Major Movements in Psychology

Neurobiological Theories

How do advances in brain imaging technology affect neurobiological theories of psychology?

Only a few decades ago, it was not possible to observe the human brain in action. Autopsies after death and neuropsychological studies of brain-injured patients were the main methods of neurobiological research. With the advent of brain imaging technology, however, it became possible to obtain snapshots of the living human brain. Computerized tomography (CT scans) and magnetic resonance imagery (MRI) allowed pictures of brain anatomy. Positron emission tomography (PET) and single photon emission computed tomography (SPECT) scans allowed investigation of the actual workings of the brain via recorded patterns of glucose uptake or blood flow.

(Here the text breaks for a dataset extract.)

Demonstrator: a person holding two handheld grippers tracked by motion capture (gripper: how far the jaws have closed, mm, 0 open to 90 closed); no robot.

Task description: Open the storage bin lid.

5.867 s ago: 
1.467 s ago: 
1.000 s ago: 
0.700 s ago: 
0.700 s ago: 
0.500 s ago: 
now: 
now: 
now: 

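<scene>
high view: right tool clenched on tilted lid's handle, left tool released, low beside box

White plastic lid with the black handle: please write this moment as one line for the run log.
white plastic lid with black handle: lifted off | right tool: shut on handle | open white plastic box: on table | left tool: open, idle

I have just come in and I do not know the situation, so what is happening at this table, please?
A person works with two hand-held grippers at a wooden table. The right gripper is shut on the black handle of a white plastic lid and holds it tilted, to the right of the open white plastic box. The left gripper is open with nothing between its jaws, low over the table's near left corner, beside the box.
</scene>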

More recently, functional MRI (fMRI) allows rapidly repeated images of brain activity, permitting study of brain activity over time. In effect, brain imaging technology has moved from still photos to moving pictures. Moreover, subjects can be scanned while performing various actions, opening up an enormous array of research possibilities that will take many years to fully exploit.

This photograph shows a Magnetic Resonance Imaging (MRI) brain scan for a 22-year-old man. The scan includes twenty vertical slices starting from the man’s right ear and running through to his left ear. Brain imaging technology allows us to view the workings of a living brain, an extraordinary accomplishment possible only in the last few decades (iStock).